**EXERCISE DIRECTIONS:** Repeat the listing that follows exactly. Pictures are not part of the copy.

######

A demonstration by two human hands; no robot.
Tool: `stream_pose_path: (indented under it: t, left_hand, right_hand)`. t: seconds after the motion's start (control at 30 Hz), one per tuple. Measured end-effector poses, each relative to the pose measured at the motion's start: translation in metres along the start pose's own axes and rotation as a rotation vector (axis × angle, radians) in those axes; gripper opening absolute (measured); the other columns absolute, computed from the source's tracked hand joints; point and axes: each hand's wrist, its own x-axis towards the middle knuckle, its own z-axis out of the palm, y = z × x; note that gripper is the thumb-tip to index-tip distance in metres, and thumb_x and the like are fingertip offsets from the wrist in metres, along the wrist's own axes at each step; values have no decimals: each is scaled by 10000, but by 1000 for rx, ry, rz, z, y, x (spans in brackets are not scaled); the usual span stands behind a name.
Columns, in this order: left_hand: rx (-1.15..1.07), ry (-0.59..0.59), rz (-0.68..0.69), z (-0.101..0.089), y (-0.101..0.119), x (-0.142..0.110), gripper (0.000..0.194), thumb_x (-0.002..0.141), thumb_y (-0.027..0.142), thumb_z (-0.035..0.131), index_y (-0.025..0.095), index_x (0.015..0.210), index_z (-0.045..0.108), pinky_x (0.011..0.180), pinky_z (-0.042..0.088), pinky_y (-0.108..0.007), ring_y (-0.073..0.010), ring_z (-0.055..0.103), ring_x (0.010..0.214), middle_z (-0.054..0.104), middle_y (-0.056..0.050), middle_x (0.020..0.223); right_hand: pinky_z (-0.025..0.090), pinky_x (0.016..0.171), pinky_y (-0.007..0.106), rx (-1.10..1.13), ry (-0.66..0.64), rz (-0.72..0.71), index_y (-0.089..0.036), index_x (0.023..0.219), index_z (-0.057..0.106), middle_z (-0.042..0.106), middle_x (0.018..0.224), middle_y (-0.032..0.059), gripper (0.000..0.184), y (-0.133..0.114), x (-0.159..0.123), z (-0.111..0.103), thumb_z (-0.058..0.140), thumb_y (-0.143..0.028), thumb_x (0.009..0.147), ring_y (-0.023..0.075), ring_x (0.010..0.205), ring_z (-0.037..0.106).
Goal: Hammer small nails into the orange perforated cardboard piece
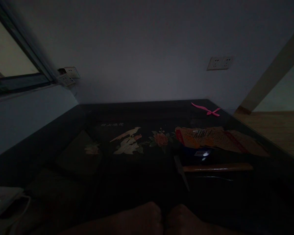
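Near the table's front edge, my left hand (147,215) and my right hand (182,218) rest side by side, closed into fists. Nothing can be seen in either, though the picture is very dark there. Ahead of my right hand lies a hammer (218,167) with a wooden handle pointing right and a long, narrow metal head. Just below its handle is a thin, slightly bent metal rod (215,177). Behind the hammer sits a dark blue, rounded object (192,152) with a small label. Several dark, thin pieces (202,133), like nails, lie on a patterned sheet (215,135).
The dark table (134,112) bears a bird and flower picture (129,143). A pink ribbon (210,112) lies at its far right corner. At the left front is a white device (5,197) with a cable. Wall sockets (220,63) are behind; a window frame (22,39) is at left.
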Motion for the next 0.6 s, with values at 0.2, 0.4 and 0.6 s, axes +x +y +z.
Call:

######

**ANSWER BOX:**
A demonstration by two human hands; no robot.
Tool: `stream_pose_path: (indented under it: t, left_hand, right_hand)`. t: seconds after the motion's start (control at 30 Hz), one per tuple. Measured end-effector poses, each relative to the pose measured at the motion's start: translation in metres along the start pose's own axes and rotation as a rotation vector (axis × angle, radians) in those axes; gripper opening absolute (measured); the other columns absolute, computed from the source's tracked hand joints; point and axes: each hand's wrist, its own x-axis towards the middle knuckle, its own z-axis out of the palm, y = z × x; note that gripper is the thumb-tip to index-tip distance in metres, and thumb_x and the like are fingertip offsets from the wrist in metres, along the wrist's own axes at each step; values have no decimals: each is scaled by 10000, but by 1000 for rx, ry, rz, z, y, x (spans in brackets are not scaled); the usual span stands behind a name.
Columns, in this order: left_hand: rx (-1.15..1.07), ry (-0.59..0.59), rz (-0.68..0.69), z (-0.101..0.089), y (-0.101..0.119), x (-0.142..0.110), gripper (0.000..0.194), thumb_x (-0.002..0.141), thumb_y (-0.027..0.142), thumb_z (-0.035..0.131), index_y (-0.025..0.095), index_x (0.015..0.210), index_z (-0.045..0.108), pinky_x (0.011..0.180), pinky_z (-0.042..0.088), pinky_y (-0.108..0.007), ring_y (-0.073..0.010), ring_z (-0.055..0.103), ring_x (0.010..0.214), middle_z (-0.054..0.104), middle_y (-0.056..0.050), middle_x (0.020..0.223); right_hand: pinky_z (-0.025..0.090), pinky_x (0.016..0.171), pinky_y (-0.007..0.106), rx (-1.10..1.13), ry (-0.66..0.64), rz (-0.72..0.71), index_y (-0.089..0.036), index_x (0.023..0.219), index_z (-0.057..0.106), middle_z (-0.042..0.106), middle_x (0.018..0.224), middle_y (-0.032..0.059), gripper (0.000..0.184), y (-0.133..0.114), x (-0.159..0.123), z (-0.111..0.103), thumb_z (-0.058..0.140), thumb_y (-0.143..0.028), thumb_x (0.009..0.147), ring_y (-0.023..0.075), ring_x (0.010..0.205), ring_z (-0.037..0.106).
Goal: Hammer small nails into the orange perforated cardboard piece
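Near the table's front edge, my left hand (147,215) and my right hand (182,218) rest side by side, closed into fists. Nothing can be seen in either, though the picture is very dark there. Ahead of my right hand lies a hammer (218,167) with a wooden handle pointing right and a long, narrow metal head. Just below its handle is a thin, slightly bent metal rod (215,177). Behind the hammer sits a dark blue, rounded object (192,152) with a small label. Several dark, thin pieces (202,133), like nails, lie on a patterned sheet (215,135).
The dark table (134,112) bears a bird and flower picture (129,143). A pink ribbon (210,112) lies at its far right corner. At the left front is a white device (5,197) with a cable. Wall sockets (220,63) are behind; a window frame (22,39) is at left.
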Motion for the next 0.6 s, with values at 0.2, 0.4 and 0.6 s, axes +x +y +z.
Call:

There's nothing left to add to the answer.